HOW TO TRAIN YOUR DRAGON Review: Live-Action Remake Fails to Justify Its Existence

When filmmaker Gus Van Zant (Milk, My Own Private Idaho, Drugstore Cowboy) remade Alfred Hitchcock’s masterpiece, Psycho, in 1998, critics somewhat justifiably dismissed the end result as a stunt, a prank, a jest, and not an affectionate homage to a filmmaker Van Sant considered without equal or parallel.
Homage or not, copyright/brand extension wasn’t front and center in Van Sant’s mind. But it’s been the primary, some would say, sole rationale for the seemingly never-ending spate of live-action remakes of animated classics from the Disney vault.
While artistically dubious, there’s little, if any doubt, they’ve been massively popular and thus, profitable, making the likelihood of another animation studio, say for example, DreamWorks Animation, from upgrading one of their inarguably best releases, 2010’s How to Train Your Dragon, from computer animation to live-action — or more specifically, a live-action/computer animated hybrid.

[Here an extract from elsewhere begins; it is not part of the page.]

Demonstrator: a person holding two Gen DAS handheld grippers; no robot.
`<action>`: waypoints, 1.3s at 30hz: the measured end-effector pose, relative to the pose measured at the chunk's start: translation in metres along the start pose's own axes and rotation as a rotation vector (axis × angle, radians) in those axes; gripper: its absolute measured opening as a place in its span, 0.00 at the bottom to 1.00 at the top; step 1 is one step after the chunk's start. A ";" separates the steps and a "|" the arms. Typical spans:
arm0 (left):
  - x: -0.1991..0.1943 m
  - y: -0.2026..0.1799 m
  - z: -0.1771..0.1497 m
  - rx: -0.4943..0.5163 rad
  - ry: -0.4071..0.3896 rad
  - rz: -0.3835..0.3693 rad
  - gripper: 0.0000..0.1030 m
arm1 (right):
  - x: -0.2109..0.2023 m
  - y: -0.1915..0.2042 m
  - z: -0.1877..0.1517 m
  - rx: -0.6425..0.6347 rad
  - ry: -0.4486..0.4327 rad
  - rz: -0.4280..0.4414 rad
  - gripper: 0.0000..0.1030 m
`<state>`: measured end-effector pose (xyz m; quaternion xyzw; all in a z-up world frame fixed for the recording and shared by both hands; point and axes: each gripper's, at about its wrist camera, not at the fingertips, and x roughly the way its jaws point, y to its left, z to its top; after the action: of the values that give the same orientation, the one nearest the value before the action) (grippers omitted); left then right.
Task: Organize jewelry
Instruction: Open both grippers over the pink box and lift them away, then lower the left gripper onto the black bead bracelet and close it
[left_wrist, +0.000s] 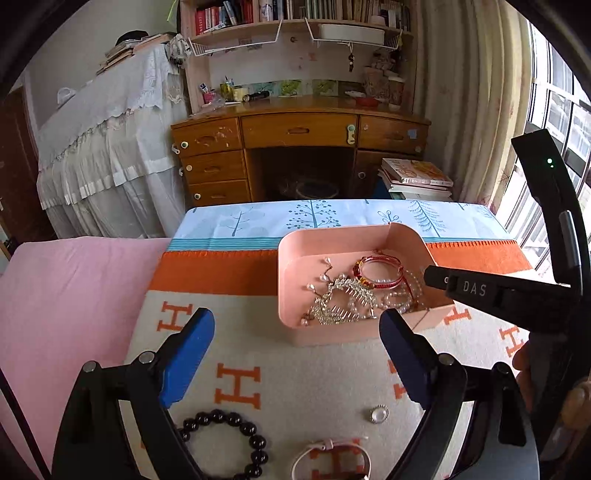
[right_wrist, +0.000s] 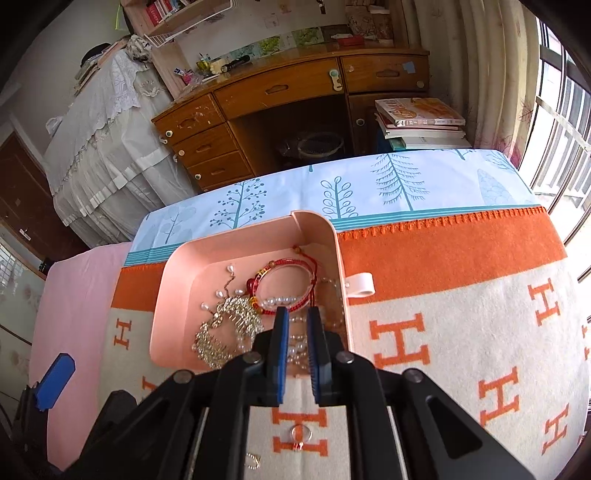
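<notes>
A pink tray (left_wrist: 291, 258) (right_wrist: 173, 295) on the orange-and-white blanket holds a red bangle (left_wrist: 380, 275) (right_wrist: 284, 271), a silver hair comb (left_wrist: 343, 299) (right_wrist: 225, 328) and a clear bead bracelet (left_wrist: 400, 295) (right_wrist: 295, 347). My left gripper (left_wrist: 297, 341) is open and empty, in front of the tray. A black bead bracelet (left_wrist: 229, 439), a small ring (left_wrist: 378, 413) and a white band (left_wrist: 328, 458) lie on the blanket below it. My right gripper (right_wrist: 297, 325) hangs over the tray's near right part, its jaws narrowly apart with the clear beads showing between them. A ring (right_wrist: 301, 435) lies under it.
A white clip (right_wrist: 360, 284) sits on the tray's right rim. A pink sheet (left_wrist: 74, 295) covers the surface to the left. Beyond the blanket stand a wooden desk (left_wrist: 299, 147) and a stack of books (left_wrist: 417, 179). A window (left_wrist: 565, 122) is at right.
</notes>
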<state>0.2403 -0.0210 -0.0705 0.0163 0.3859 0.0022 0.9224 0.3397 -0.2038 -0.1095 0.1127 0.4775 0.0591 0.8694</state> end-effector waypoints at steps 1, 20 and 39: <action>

Rather than hand the reins to a new writing or directing team, DreamWorks Animation tapped writer-director Dean DeBlois, who co-wrote and co-directed the original with Chris Sanders, to handle both duties on the live-action remake. Relying on state-of-the-art tech, including fully rendered, near photorealistic backdrops and, of course, the dragon(s) of the title, swapping out the big, bold, brash animated characters for their human analogues, and essentially retelling the exact same story with negligible variations, the result rarely looks anything less than spectacular. It also never breaks away from the constant, unending wave of deja vu that repeating the same plot and emotional beats over and over again that will wash over even the most nostalgic, open-minded of audiences.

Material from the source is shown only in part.